Records for this task:
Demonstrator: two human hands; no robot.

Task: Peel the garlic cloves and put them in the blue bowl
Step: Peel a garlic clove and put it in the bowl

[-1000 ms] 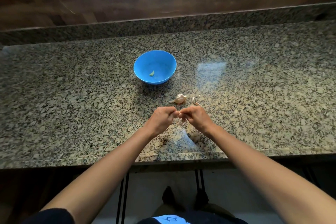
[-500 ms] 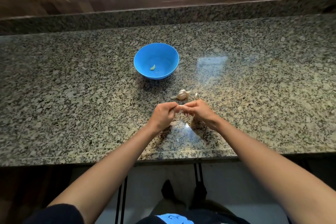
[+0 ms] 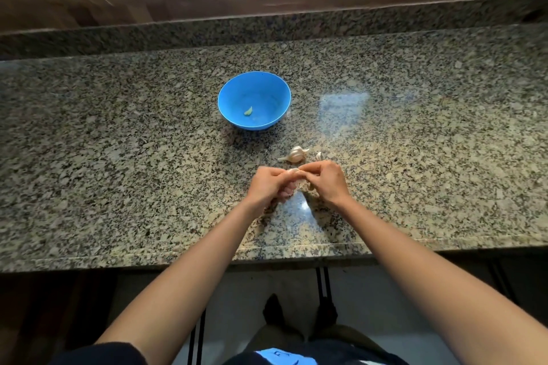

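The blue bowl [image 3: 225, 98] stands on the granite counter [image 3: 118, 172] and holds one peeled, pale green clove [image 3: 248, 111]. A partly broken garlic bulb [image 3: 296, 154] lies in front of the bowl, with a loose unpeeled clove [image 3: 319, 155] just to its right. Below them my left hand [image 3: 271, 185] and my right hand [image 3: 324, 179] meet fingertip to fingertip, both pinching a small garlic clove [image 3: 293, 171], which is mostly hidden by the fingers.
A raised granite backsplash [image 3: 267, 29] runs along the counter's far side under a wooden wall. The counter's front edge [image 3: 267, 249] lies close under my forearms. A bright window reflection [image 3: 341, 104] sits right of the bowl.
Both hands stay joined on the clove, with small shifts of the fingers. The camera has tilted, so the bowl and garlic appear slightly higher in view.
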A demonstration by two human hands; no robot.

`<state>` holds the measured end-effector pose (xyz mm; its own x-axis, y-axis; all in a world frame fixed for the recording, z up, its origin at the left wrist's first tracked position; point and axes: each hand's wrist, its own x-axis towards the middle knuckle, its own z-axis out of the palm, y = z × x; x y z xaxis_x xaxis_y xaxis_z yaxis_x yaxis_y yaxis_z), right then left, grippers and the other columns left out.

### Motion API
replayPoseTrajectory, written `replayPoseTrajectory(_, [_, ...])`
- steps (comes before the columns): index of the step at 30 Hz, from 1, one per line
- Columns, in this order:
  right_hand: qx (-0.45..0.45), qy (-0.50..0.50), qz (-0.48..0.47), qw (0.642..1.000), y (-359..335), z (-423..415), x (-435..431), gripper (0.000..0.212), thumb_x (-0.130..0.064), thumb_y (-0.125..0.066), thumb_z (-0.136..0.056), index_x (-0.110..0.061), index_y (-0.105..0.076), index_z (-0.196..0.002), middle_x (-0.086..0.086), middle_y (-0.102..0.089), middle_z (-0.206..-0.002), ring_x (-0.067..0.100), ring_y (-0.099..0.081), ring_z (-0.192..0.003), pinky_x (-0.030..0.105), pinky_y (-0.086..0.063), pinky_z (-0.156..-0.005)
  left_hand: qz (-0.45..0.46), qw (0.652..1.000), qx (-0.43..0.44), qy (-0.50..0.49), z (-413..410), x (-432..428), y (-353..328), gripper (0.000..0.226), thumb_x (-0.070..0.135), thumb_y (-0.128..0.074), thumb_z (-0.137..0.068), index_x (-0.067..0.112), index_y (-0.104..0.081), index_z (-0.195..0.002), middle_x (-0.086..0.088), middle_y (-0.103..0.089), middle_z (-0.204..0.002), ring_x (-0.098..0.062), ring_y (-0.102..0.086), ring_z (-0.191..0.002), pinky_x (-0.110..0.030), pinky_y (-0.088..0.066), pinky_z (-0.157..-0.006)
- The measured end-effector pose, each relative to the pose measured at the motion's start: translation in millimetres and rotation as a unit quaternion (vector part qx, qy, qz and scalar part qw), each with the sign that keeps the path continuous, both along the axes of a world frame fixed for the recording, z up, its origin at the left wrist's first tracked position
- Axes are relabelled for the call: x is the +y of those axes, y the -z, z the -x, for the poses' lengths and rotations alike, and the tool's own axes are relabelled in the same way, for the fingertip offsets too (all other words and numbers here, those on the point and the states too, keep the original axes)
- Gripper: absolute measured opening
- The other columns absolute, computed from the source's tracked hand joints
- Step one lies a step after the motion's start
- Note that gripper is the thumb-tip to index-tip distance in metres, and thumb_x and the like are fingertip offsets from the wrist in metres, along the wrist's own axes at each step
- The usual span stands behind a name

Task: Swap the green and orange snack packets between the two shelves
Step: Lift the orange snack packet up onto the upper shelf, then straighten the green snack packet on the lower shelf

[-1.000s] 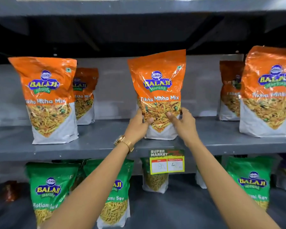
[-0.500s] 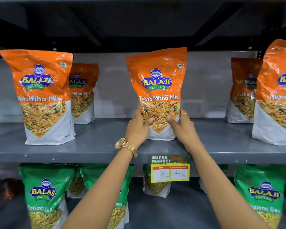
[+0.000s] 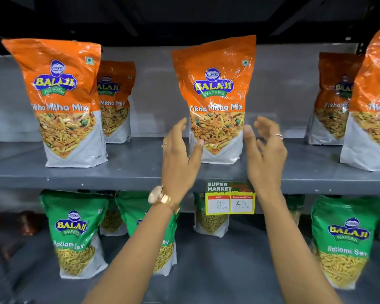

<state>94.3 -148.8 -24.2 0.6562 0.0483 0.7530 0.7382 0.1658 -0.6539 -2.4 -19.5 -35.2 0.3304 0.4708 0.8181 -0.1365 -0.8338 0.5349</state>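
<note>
An orange snack packet [image 3: 215,97] stands upright in the middle of the upper shelf [image 3: 127,170]. My left hand [image 3: 180,159] is open just left of its lower part, thumb close to its edge. My right hand [image 3: 264,150] is open just right of it, fingers spread, not gripping. More orange packets stand on the same shelf: one at the left [image 3: 62,102] with another behind it [image 3: 115,99], and two at the right [image 3: 375,102]. Green snack packets stand on the lower shelf, one at the left [image 3: 75,233], one at the right [image 3: 347,240], one partly hidden behind my left forearm.
A yellow price tag [image 3: 229,198] hangs from the upper shelf's front edge between my wrists. Another green packet [image 3: 210,222] stands behind the tag. A dark shelf underside [image 3: 184,16] hangs above the orange packets. A dark reddish item [image 3: 29,222] lies at the lower far left.
Both hands have let go of the middle orange packet and drawn apart from it. The packet now stands by itself on the upper shelf. The camera has moved closer.
</note>
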Motion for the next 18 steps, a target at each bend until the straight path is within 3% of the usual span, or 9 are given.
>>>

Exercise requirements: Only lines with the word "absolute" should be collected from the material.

Answer box:
- Gripper: absolute measured opening
- The other columns absolute, computed from the source's tracked hand joints

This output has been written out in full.